Attached is a unit outline with suggested activities for a quadratics unit.  It begins with real world data modeling the volume of soda in a can with respect to temperature, maximizing the area of a dog yard, and projectile motion.  From there, we graphically find the maximum of a given parabola, and the zeros (how long it takes objects to hit the ground in projectile motion).  It then moves on to factoring - finding zeros  algebracially.  It finishes by solving quadratic equations by using square roots, completing the square, and the quadratic formula.  Solving by graphing is used throughout to verify answers.

A unit outline and note-taking guides for students can be downloaded from the attached zip file.  Downloadable activities for the ti-nspire are also suggested.

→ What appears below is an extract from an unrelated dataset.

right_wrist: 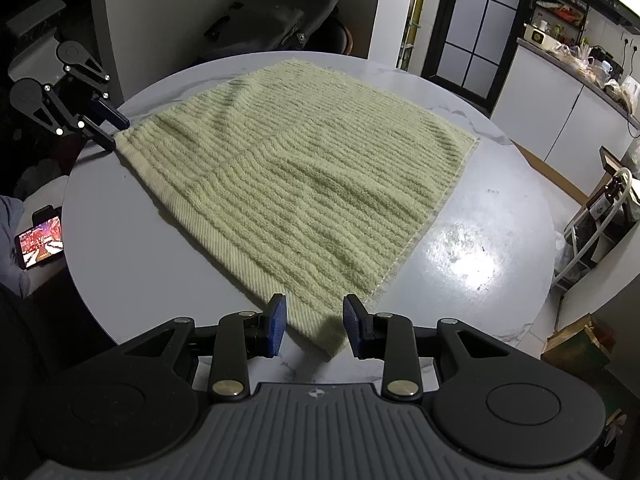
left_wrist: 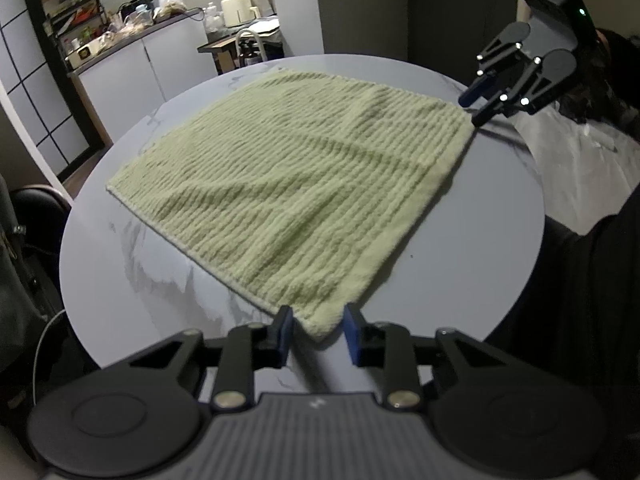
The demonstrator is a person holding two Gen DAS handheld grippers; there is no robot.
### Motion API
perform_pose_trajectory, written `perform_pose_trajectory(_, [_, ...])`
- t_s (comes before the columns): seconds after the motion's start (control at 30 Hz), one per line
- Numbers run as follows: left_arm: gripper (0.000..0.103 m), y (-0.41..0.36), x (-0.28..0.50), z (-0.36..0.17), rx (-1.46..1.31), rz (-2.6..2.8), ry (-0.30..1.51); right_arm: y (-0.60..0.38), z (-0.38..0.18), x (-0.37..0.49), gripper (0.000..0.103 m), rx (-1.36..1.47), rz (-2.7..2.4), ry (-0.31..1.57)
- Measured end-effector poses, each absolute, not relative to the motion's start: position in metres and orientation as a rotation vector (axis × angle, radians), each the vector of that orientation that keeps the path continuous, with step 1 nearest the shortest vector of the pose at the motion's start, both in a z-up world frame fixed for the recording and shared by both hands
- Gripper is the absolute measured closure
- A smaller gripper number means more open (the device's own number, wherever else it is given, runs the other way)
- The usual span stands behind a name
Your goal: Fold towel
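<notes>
We are seeing the towel (left_wrist: 296, 184) lying spread out in 1 layer on the round table (left_wrist: 492, 248), pale green and ribbed, with a few soft ripples but no fold in it yet, so we are judging the task as barely begun. We are holding the left gripper (left_wrist: 317, 334) at the near corner on our left side; its 2 blue pads (left_wrist: 285, 330) are standing on either side of that corner with a small gap showing, so the jaws are spread around the cloth and not yet pinching it. In the right wrist view the right gripper (right_wrist: 313, 326) is sitting the same way at the other near corner, pads apart, the corner lying loosely between them. Both near corners are resting on the table, not lifted. What is left, as we are reading it: closing both grippers on the corners, raising that edge, carrying it over to the far edge, then any further folding and smoothing.
</notes>
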State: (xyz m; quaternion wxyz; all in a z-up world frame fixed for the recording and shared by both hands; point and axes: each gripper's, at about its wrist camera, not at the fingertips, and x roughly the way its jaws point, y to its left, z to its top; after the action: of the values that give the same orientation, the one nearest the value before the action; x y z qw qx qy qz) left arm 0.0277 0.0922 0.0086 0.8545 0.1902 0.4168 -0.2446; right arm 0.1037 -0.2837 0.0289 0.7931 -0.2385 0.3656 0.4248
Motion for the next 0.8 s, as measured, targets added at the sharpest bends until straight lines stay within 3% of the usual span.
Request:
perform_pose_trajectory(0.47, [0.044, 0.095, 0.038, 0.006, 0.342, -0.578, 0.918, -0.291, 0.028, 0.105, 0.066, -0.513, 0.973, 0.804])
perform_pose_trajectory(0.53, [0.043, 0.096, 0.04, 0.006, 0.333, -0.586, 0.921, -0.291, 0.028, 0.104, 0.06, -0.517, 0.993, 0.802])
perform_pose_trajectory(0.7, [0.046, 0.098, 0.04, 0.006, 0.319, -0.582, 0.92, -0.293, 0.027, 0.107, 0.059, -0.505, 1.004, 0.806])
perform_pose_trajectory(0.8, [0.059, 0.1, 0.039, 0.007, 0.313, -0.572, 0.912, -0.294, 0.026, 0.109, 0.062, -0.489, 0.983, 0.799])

Jeff deVarona, Meg Bartlett, and Andrea Hauck

Views: 66

Attachments:

### Replies to This Discussion

In question # 4 it asks what will the dogs longest run be. I find that this question helps kids take more from the material but I don't know how I would apply that question to the quadratic aspect. The table and graph are a great display of quadratics but will the students already know the word parabola before this activity?
Our students are exposed to quadratics in the 8th grade and are familiar with the word parabola.  The longest run does not apply to quadratics.  It is getting students to look at another aspect of the problem.  When I did it with students it was an interesting aspect to investigate briefly and got them to examine what the problem is actually asking them to find.